Globalization is driving banks to examine new ways to cater to corporate clients, including financial supply chain management.

Evolving Payments Methods

Further complicating the process for banks, payments methods for international trade are changing. For years, buyers and sellers paid for goods using letters of credit, where the bank would authorize the seller to draw drafts on a predetermined amount on the buyer's behalf. Banks would examine the shipping documents and notify the customer when discrepancies arose, thereby eliminating errors and lowering some of the risks involved in the transaction.
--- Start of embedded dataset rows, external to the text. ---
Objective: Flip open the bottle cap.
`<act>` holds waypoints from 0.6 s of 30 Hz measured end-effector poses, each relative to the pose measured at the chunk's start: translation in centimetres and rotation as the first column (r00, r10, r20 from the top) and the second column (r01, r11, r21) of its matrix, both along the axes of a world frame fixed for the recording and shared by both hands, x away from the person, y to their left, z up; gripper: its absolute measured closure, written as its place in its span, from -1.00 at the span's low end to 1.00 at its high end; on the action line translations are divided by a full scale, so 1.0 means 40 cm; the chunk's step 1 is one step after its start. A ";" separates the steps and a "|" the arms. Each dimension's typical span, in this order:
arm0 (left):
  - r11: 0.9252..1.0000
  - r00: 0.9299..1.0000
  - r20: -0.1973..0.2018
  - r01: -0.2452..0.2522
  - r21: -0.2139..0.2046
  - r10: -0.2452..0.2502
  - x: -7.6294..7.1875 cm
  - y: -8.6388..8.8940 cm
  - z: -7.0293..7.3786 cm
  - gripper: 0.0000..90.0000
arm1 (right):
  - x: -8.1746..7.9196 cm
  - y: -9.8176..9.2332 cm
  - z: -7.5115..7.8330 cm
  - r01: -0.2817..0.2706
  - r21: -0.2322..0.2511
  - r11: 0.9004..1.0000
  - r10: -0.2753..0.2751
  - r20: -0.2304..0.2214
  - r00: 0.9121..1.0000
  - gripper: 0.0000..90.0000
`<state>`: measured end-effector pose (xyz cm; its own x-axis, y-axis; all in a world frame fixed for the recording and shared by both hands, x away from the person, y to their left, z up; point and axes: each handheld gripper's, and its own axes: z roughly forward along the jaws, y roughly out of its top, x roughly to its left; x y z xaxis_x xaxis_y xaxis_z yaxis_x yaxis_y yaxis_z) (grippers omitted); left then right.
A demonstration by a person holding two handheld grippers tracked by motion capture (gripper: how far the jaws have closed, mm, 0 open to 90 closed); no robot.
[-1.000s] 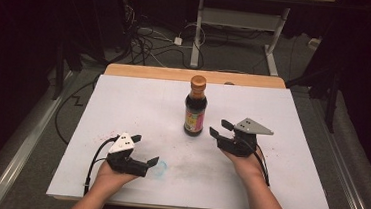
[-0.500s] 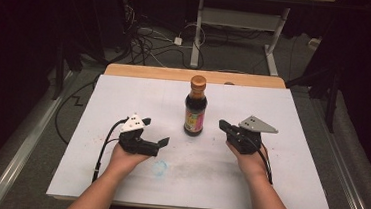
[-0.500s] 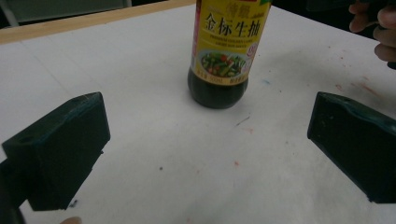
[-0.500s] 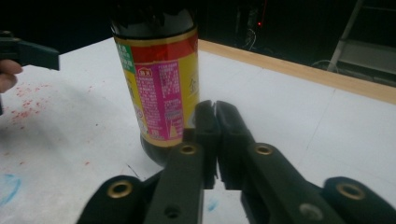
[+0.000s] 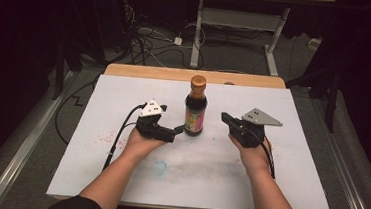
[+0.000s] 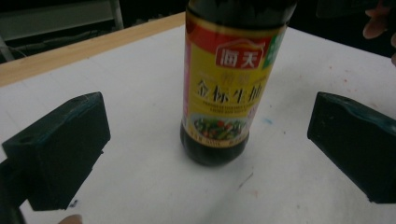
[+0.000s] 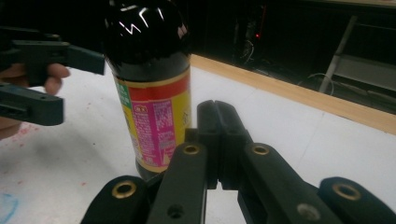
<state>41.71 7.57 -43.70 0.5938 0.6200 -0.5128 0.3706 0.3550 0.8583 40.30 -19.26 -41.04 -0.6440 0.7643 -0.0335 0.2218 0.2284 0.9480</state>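
A dark sauce bottle with an orange cap and a yellow and red label stands upright mid-table. In the left gripper view the bottle stands just ahead of the gap between the two wide-apart jaws. My left gripper is open, just left of the bottle's base. My right gripper sits a little right of the bottle with its jaws pressed together and nothing between them. The right gripper view has the bottle at left and the shut jaw tips beside it, apart from the glass.
The white table sheet carries faint red specks and a blue smudge near the front. A wooden edge runs along the back. Cables and desk legs stand on the floor beyond.
My left gripper moved forward and right, up to the bottle's base. My right gripper shifted slightly right and away from the bottle.
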 end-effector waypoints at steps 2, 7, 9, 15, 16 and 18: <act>1.000 1.000 0.004 0.013 0.006 -0.013 0.008 -0.017 0.003 -1.00 | 0.004 0.001 0.004 -0.007 0.002 1.000 0.007 -0.004 1.000 1.00; 0.999 0.999 -0.004 0.036 0.011 -0.036 0.031 -0.054 0.004 -1.00 | 0.011 0.006 0.020 -0.011 0.015 1.000 0.011 -0.004 1.000 1.00; 0.999 0.999 -0.016 0.043 -0.002 -0.043 0.040 -0.066 0.005 -1.00 | 0.012 0.007 0.022 -0.012 0.016 1.000 0.012 -0.003 1.000 1.00; 0.999 0.998 -0.038 0.051 -0.012 -0.051 0.061 -0.097 -0.001 -1.00 | 0.021 0.018 0.045 -0.023 0.016 1.000 0.023 0.002 1.000 1.00; 0.999 0.998 -0.041 0.047 -0.011 -0.047 0.065 -0.100 -0.003 -1.00 | 0.022 0.021 0.050 -0.024 0.016 1.000 0.024 0.002 1.000 1.00; 0.999 0.998 -0.050 0.047 0.000 -0.047 0.074 -0.108 -0.009 -1.00 | 0.024 0.026 0.058 -0.030 0.011 0.999 0.030 0.010 1.000 1.00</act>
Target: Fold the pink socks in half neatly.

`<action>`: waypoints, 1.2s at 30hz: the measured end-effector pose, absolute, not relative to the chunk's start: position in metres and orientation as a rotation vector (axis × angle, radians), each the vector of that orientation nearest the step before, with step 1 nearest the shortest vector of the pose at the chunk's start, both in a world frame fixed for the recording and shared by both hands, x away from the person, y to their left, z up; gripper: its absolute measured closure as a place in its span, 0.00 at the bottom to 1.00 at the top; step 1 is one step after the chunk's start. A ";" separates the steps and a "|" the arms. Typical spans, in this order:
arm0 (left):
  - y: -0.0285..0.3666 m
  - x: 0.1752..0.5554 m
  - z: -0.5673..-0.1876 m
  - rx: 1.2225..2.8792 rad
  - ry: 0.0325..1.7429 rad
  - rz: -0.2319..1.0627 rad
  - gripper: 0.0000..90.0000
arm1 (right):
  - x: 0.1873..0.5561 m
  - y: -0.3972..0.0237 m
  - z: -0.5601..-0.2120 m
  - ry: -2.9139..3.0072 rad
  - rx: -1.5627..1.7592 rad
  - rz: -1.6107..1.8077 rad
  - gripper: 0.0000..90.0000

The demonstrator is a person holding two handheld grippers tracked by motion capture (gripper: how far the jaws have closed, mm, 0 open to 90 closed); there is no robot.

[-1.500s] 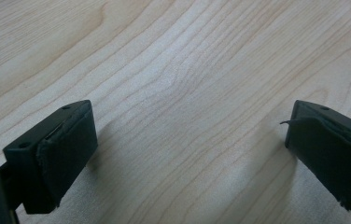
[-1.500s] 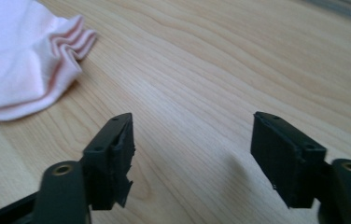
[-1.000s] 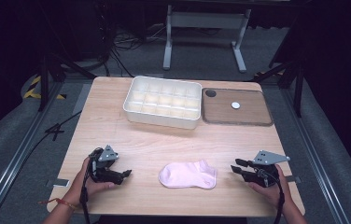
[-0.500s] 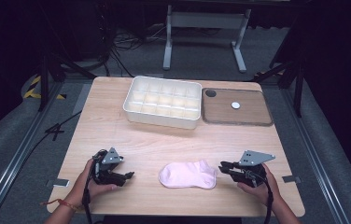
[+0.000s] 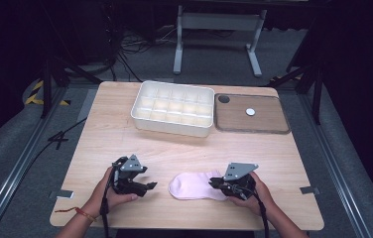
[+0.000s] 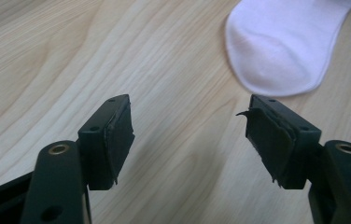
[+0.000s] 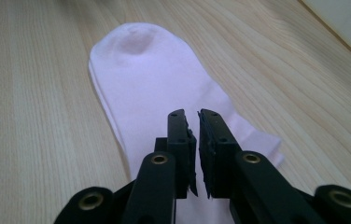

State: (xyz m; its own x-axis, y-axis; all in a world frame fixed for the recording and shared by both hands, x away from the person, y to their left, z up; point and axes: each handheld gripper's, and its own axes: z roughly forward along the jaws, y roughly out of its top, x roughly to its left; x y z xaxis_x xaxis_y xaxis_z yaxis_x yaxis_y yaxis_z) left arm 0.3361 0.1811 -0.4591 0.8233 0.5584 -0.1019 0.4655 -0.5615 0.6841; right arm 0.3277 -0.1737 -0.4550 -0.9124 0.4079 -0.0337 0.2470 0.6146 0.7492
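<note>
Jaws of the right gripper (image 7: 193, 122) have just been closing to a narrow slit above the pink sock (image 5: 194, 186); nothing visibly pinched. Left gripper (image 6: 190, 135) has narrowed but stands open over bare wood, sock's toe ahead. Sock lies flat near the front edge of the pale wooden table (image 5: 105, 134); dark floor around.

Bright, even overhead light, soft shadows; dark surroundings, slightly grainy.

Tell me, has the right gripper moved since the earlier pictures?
Yes. The right gripper moved left from the table edge onto the sock, its jaws closing.
</note>
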 end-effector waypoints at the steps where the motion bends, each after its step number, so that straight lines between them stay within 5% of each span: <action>1: 0.177 0.336 -0.458 2.261 0.737 0.157 0.37 | 0.328 -0.171 -0.455 2.641 0.535 1.178 0.95; 11: 0.129 0.342 -0.467 2.283 0.723 0.080 0.40 | 0.338 -0.148 -0.470 2.694 0.532 1.126 0.96; 24: 0.121 0.341 -0.475 2.258 0.721 0.042 0.44 | 0.338 -0.146 -0.476 2.681 0.526 1.163 0.98; 28: 0.117 0.338 -0.474 2.280 0.696 0.047 0.51 | 0.337 -0.146 -0.477 2.673 0.527 1.167 0.98; 36: 0.122 0.342 -0.475 2.249 0.715 -0.036 0.80 | 0.335 -0.145 -0.478 2.665 0.526 1.176 0.98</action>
State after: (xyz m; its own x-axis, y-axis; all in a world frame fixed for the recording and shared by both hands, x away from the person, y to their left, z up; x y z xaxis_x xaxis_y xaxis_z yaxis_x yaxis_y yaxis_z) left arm 0.3424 0.1222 -0.4754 0.8427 0.4830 -0.2378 0.5042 -0.5534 0.6630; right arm 0.3348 -0.1454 -0.4780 -0.9210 0.3890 -0.0224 0.2458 0.6245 0.7414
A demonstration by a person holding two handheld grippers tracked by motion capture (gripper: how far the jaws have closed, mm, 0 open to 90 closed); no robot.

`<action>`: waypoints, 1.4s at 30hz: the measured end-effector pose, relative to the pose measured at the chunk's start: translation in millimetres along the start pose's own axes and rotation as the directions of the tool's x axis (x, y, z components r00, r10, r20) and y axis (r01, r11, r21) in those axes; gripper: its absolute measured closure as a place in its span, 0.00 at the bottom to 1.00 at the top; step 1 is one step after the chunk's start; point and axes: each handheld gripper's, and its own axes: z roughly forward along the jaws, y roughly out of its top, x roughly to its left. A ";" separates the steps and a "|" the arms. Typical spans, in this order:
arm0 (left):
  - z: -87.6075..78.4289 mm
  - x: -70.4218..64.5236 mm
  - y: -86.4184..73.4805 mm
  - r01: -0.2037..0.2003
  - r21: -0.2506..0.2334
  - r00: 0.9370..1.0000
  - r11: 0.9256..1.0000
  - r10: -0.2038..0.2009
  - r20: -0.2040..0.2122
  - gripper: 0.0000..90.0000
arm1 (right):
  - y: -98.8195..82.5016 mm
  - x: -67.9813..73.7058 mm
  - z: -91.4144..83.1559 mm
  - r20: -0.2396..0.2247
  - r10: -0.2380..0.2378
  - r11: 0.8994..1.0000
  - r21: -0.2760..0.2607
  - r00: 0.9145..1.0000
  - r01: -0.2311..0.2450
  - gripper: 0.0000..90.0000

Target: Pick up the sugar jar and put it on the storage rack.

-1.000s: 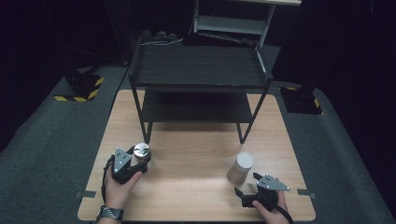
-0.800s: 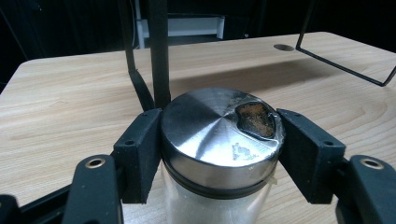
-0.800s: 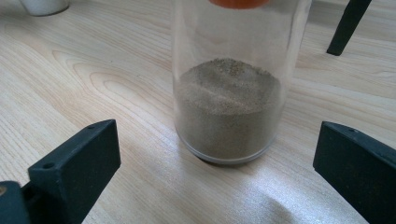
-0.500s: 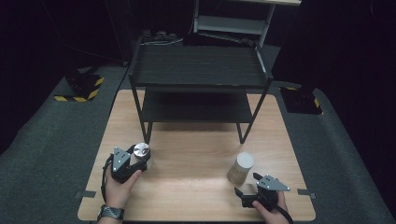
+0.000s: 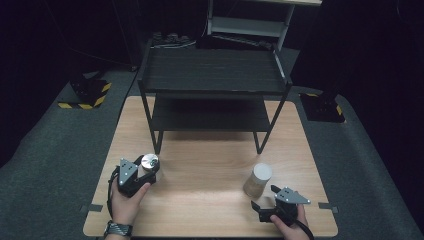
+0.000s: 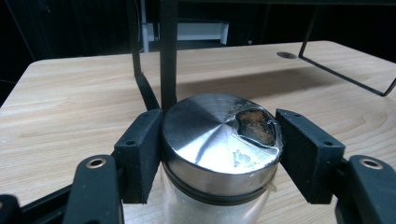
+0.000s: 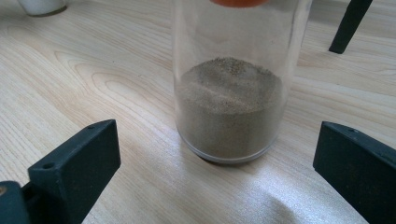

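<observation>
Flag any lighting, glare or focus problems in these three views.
High view: table lit, surroundings near black. Left gripper view: glare streaks on the steel lid, sharp. Right gripper view: bright sheen on the wood before the jar, near tongs soft.

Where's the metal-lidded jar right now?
In the high view the metal-lidded jar stands at the table's front left, just before the black shelf rack's left front leg, clamped by the left gripper.
</observation>
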 end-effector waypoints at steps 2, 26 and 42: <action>-1.1 -0.9 1.0 -0.004 -0.006 1.000 1.000 0.004 0.003 0.39 | 0.2 -0.2 0.1 -0.001 -0.001 1.000 0.001 1.000 0.001 0.01; -27.4 -19.9 51.1 -0.054 -0.157 0.997 0.986 0.063 0.050 0.39 | 0.3 -1.5 0.1 -0.006 0.005 1.000 0.002 1.000 -0.005 0.01; -41.3 -27.4 107.4 -0.073 -0.232 0.992 0.970 0.094 0.081 0.39 | 0.0 -2.0 0.0 -0.008 0.007 1.000 0.000 1.000 -0.007 0.01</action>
Now, however, companies increasingly are moving to open account payments in which payment typically is required after goods have been shipped. In this case, banks need only make the wire transfer. But this method places the onus on the buyer to examine the invoice information to make certain it is accurate. And a level of risk is introduced into the transaction, particularly for the seller, because the goods ship with just the buyer's assurance that it will pay, explains SWIFT's Conn. But banks are wending their way into the open account process, he adds, eliminating some of the risk introduced with this method of payment by providing new supply chain services based on specific transaction flows.

Wachovia already is acting on the move from letters of credit to open account payments. According to the bank's House, letters of credit have been on the decline for some time, so Wachovia is making it a priority to jump on the open account bandwagon by helping to manage the risk associated with these transactions around the documentation.

"We're creating new Web applications to support a digital open account so the buyer and seller have visibility into the transaction," House explains. "On top of the open account transaction, we're leveraging data in the transaction to provide advantageous financing. It's an increasingly in-demand service among corporates and even middle-market firms. They want to leverage their own credit as they expand their partnerships overseas."

Of course, SWIFT is in the thick of things, too. The cooperative currently is piloting what it calls the trade services utility (TSU). According to SWIFT's Conn, TSU was created at the behest of some major trade banks that approached SWIFT four years ago seeking a solution that would provide banks with open-account-related products. "TSU is meant to be the infrastructure for banks to provide the next generation of supply chain services to corporate clients. It enables them to build new products around the open account space," such as just-in-time financing, he explains. "TSU helps automate the matching of invoices against purchase orders and shipping information against purchase orders. [Currently], this is a very manual process at some financial institutions." Conn reports that SWIFT is three-quarters of the way through the pilot and expects a commercial launch of TSU in the spring.